#### What this task involves:
In the listing below, start your output at the line with "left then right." and end it after the line with "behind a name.", copying every line exactly.

#### Data shown:
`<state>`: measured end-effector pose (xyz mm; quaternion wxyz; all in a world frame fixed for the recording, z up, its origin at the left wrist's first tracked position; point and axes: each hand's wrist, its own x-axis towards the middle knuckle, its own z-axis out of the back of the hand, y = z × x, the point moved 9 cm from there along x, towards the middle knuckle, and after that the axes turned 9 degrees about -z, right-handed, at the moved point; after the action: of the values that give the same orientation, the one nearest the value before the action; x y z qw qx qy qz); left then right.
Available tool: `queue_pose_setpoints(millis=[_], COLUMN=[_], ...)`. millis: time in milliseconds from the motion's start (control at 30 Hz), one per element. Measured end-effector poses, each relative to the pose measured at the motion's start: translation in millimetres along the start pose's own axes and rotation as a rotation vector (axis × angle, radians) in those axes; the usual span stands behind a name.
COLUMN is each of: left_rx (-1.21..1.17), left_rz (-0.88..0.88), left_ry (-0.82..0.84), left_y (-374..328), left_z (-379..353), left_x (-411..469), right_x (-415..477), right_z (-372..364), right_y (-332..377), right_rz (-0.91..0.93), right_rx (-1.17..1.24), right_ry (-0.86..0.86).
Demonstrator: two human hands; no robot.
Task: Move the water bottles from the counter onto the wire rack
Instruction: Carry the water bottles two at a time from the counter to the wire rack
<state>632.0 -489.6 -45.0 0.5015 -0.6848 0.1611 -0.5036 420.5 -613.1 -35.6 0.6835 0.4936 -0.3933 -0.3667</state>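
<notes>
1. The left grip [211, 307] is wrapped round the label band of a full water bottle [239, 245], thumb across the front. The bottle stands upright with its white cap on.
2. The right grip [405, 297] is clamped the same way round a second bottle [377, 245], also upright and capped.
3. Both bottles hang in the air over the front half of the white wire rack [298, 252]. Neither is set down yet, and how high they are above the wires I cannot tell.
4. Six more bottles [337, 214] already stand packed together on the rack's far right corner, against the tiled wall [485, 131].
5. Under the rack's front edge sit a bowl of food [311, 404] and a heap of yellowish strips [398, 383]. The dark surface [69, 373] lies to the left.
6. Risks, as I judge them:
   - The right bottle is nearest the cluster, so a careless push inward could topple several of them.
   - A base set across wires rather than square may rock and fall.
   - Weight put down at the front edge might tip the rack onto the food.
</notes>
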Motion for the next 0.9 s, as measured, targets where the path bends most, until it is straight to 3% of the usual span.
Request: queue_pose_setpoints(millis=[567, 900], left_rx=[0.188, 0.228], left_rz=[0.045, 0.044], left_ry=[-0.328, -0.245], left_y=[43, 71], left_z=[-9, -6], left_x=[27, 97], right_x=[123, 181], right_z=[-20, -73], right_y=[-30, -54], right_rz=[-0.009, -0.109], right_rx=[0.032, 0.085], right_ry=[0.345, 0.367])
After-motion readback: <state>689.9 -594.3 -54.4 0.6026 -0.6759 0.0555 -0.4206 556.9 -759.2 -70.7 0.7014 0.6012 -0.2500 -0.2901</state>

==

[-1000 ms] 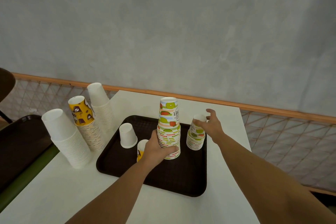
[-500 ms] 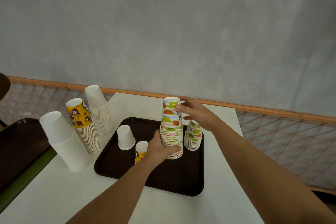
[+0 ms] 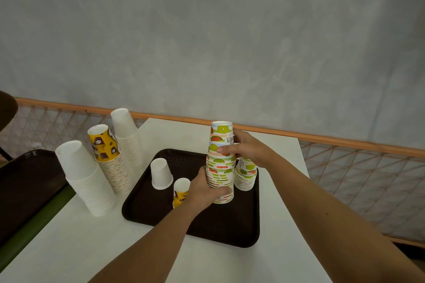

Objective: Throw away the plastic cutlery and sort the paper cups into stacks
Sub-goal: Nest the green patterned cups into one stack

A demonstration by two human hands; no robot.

#### Written reply:
`<state>`: measured end-effector pose (xyz mm; quaternion wxyz; all in a world frame fixed for the recording, z up, its origin at the left wrist's first tracked position; point and axes: each hand's wrist, its own x-axis towards the middle knuckle, its own z-axis out of the back of the hand, y = z × x, the point moved 9 cm from there along x, towards the middle knuckle, and after that the axes turned 9 degrees about -z, right-handed, at the moved point; after the action: of the values that give the same orientation, the one nearest the value before the action; x y z qw qx qy qz); left then right.
Available tool: `queue_pose_setpoints(millis=[_], COLUMN=[_], ...)`. millis: time in milliseconds from the motion's start (control at 30 Hz), one per element. Measured end-effector poses, each relative to the pose measured at the motion's start: translation in millimetres along the start pose's own axes and rotation as a rotation vector (axis × angle, radians) in those axes; the usual span stands behind a name.

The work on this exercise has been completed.